* _WHAT TO DO_:
Each line below should be repeated exactly as it stands.

[[ PROVIDED DATA open ]]

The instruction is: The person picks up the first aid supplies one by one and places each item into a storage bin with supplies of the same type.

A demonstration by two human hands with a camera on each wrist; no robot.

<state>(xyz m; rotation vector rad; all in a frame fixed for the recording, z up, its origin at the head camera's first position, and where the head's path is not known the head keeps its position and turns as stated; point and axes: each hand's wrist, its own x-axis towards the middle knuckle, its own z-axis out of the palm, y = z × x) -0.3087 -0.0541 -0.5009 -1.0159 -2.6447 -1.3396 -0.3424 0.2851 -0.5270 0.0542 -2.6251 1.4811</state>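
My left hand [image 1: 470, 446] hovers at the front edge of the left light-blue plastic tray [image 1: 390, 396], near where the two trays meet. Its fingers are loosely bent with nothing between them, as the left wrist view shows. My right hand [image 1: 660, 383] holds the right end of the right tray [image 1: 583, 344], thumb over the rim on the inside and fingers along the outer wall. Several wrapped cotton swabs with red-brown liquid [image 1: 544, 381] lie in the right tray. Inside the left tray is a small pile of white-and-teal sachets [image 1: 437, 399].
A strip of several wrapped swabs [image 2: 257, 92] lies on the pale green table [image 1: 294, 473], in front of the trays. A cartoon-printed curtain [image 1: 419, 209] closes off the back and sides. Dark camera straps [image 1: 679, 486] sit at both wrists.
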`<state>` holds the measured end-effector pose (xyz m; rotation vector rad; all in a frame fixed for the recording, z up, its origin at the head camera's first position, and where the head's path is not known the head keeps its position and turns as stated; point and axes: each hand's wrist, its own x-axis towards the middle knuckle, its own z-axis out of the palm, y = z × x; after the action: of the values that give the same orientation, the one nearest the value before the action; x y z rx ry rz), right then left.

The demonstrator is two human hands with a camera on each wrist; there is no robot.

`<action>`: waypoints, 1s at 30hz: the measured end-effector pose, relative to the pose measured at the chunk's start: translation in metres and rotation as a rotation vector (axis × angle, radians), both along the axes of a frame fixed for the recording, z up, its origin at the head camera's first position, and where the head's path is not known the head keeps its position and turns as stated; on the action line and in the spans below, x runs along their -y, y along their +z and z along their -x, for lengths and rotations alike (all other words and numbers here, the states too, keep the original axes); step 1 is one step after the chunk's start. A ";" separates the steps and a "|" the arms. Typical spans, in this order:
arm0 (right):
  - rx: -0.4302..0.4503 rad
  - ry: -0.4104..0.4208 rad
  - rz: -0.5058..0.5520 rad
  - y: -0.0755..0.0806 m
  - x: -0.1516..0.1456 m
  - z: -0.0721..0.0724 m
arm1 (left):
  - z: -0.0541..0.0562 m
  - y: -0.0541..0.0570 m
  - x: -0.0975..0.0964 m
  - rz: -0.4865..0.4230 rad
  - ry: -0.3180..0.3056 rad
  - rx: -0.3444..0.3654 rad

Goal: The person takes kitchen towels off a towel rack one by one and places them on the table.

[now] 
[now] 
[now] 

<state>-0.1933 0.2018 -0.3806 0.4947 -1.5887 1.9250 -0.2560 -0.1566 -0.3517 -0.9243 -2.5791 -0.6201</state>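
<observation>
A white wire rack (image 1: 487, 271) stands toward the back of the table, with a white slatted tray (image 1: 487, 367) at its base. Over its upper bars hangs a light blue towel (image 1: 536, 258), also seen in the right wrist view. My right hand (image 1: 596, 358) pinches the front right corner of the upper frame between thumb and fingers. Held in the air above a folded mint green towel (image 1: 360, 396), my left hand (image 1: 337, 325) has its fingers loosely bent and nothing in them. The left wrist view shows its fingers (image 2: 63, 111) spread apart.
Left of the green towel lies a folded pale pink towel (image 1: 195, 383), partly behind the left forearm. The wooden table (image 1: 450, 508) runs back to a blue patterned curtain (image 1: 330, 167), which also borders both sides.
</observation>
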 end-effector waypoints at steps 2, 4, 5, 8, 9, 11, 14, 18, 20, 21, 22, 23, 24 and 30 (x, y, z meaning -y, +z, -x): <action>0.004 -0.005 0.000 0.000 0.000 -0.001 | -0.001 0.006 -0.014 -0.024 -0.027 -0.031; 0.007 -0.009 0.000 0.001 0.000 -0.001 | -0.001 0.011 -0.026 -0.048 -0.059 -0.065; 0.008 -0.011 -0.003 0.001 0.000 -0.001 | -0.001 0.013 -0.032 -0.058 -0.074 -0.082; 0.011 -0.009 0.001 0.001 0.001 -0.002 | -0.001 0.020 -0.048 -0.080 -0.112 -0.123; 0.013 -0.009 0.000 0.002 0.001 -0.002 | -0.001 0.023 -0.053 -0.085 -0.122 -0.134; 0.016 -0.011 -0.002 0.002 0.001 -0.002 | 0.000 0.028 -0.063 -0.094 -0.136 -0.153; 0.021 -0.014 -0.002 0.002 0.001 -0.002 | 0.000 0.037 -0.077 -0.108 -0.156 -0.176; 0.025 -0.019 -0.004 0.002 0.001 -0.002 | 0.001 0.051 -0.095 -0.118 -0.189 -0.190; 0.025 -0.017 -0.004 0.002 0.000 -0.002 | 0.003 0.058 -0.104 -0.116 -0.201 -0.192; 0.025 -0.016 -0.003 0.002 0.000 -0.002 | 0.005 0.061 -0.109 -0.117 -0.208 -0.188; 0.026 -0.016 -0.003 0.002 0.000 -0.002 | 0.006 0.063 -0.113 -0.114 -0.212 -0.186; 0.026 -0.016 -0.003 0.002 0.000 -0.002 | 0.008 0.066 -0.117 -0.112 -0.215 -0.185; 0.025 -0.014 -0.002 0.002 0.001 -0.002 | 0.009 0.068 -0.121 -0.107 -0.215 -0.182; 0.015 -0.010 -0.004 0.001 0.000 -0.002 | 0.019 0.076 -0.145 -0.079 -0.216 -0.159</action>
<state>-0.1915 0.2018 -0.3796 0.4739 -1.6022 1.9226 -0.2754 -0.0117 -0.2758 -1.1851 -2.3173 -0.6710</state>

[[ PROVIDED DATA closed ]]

* _ANSWER BELOW_:
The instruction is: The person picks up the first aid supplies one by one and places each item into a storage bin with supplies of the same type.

A demonstration by two human hands with a camera on each wrist; no robot.

<state>(xyz m; rotation vector rad; all in a frame fixed for the recording, z up, its origin at the head camera's first position, and where the head's path is not known the head keeps its position and turns as stated; point and axes: each hand's wrist, its own x-axis towards the middle knuckle, its own z-axis out of the palm, y = z × x) -0.3087 -0.0541 -0.5009 -1.0159 -2.6447 -1.3396 -0.3424 0.2851 -0.5270 0.0542 -2.6251 1.4811</state>
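My left hand [image 1: 470, 446] hovers at the front edge of the left light-blue plastic tray [image 1: 390, 396], near where the two trays meet. Its fingers are loosely bent with nothing between them, as the left wrist view shows. My right hand [image 1: 660, 383] holds the right end of the right tray [image 1: 583, 344], thumb over the rim on the inside and fingers along the outer wall. Several wrapped cotton swabs with red-brown liquid [image 1: 544, 381] lie in the right tray. Inside the left tray is a small pile of white-and-teal sachets [image 1: 437, 399].
A strip of several wrapped swabs [image 2: 257, 92] lies on the pale green table [image 1: 294, 473], in front of the trays. A cartoon-printed curtain [image 1: 419, 209] closes off the back and sides. Dark camera straps [image 1: 679, 486] sit at both wrists.
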`<state>` holds the measured end-effector pose (xyz m; rotation vector rad; all in a frame fixed for the recording, z up, its origin at the head camera's first position, and where the head's path is not known the head keeps its position and turns as stated; point and axes: each hand's wrist, its own x-axis towards the middle knuckle, its own z-axis out of the palm, y = z × x; after the action: of the values that give the same orientation, the one nearest the value before the action; x y z rx ry rz), right then left.

The demonstrator is two human hands with a camera on each wrist; there is no robot.

`<action>`: waypoints, 1s at 30hz: the measured end-effector pose, relative to the pose measured at the chunk's start: translation in metres and rotation as a rotation vector (axis × angle, radians), both along the axes of a frame fixed for the recording, z up, its origin at the head camera's first position, and where the head's path is not known the head keeps its position and turns as stated; on the action line and in the spans below, x runs along their -y, y along their +z and z along their -x, for lengths and rotations alike (all other words and numbers here, the states too, keep the original axes); step 1 is one step after the chunk's start. A ";" separates the steps and a "|" the arms. Typical spans, in this order:
arm0 (right):
  - rx: -0.4302..0.4503 rad
  - ry: -0.4104..0.4208 rad
  - rz: -0.5058..0.5520 rad
  - y: -0.0755..0.0806 m
  - x: -0.1516..0.1456 m
  - z: -0.0721..0.0724 m
arm1 (left):
  - z: -0.0541..0.0562 m
  - y: -0.0541..0.0570 m
  - x: -0.0975..0.0964 m
  - rz: -0.4865..0.4230 rad
  - ry: -0.3180..0.3056 rad
  - rx: -0.3444..0.3654 rad

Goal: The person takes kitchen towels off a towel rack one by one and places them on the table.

[now] 
[now] 
[now] 

<state>-0.1933 0.2018 -0.3806 0.4947 -1.5887 1.9250 -0.2560 -0.1566 -0.3517 -0.9243 -2.5791 -0.6201</state>
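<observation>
A white wire rack (image 1: 487, 271) stands toward the back of the table, with a white slatted tray (image 1: 487, 367) at its base. Over its upper bars hangs a light blue towel (image 1: 536, 258), also seen in the right wrist view. My right hand (image 1: 596, 358) pinches the front right corner of the upper frame between thumb and fingers. Held in the air above a folded mint green towel (image 1: 360, 396), my left hand (image 1: 337, 325) has its fingers loosely bent and nothing in them. The left wrist view shows its fingers (image 2: 63, 111) spread apart.
Left of the green towel lies a folded pale pink towel (image 1: 195, 383), partly behind the left forearm. The wooden table (image 1: 450, 508) runs back to a blue patterned curtain (image 1: 330, 167), which also borders both sides.
</observation>
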 end-effector waypoints at steps 2, 4, 5, 8, 9, 11, 14, 18, 20, 21, 22, 23, 24 and 30 (x, y, z meaning -y, +z, -x): <action>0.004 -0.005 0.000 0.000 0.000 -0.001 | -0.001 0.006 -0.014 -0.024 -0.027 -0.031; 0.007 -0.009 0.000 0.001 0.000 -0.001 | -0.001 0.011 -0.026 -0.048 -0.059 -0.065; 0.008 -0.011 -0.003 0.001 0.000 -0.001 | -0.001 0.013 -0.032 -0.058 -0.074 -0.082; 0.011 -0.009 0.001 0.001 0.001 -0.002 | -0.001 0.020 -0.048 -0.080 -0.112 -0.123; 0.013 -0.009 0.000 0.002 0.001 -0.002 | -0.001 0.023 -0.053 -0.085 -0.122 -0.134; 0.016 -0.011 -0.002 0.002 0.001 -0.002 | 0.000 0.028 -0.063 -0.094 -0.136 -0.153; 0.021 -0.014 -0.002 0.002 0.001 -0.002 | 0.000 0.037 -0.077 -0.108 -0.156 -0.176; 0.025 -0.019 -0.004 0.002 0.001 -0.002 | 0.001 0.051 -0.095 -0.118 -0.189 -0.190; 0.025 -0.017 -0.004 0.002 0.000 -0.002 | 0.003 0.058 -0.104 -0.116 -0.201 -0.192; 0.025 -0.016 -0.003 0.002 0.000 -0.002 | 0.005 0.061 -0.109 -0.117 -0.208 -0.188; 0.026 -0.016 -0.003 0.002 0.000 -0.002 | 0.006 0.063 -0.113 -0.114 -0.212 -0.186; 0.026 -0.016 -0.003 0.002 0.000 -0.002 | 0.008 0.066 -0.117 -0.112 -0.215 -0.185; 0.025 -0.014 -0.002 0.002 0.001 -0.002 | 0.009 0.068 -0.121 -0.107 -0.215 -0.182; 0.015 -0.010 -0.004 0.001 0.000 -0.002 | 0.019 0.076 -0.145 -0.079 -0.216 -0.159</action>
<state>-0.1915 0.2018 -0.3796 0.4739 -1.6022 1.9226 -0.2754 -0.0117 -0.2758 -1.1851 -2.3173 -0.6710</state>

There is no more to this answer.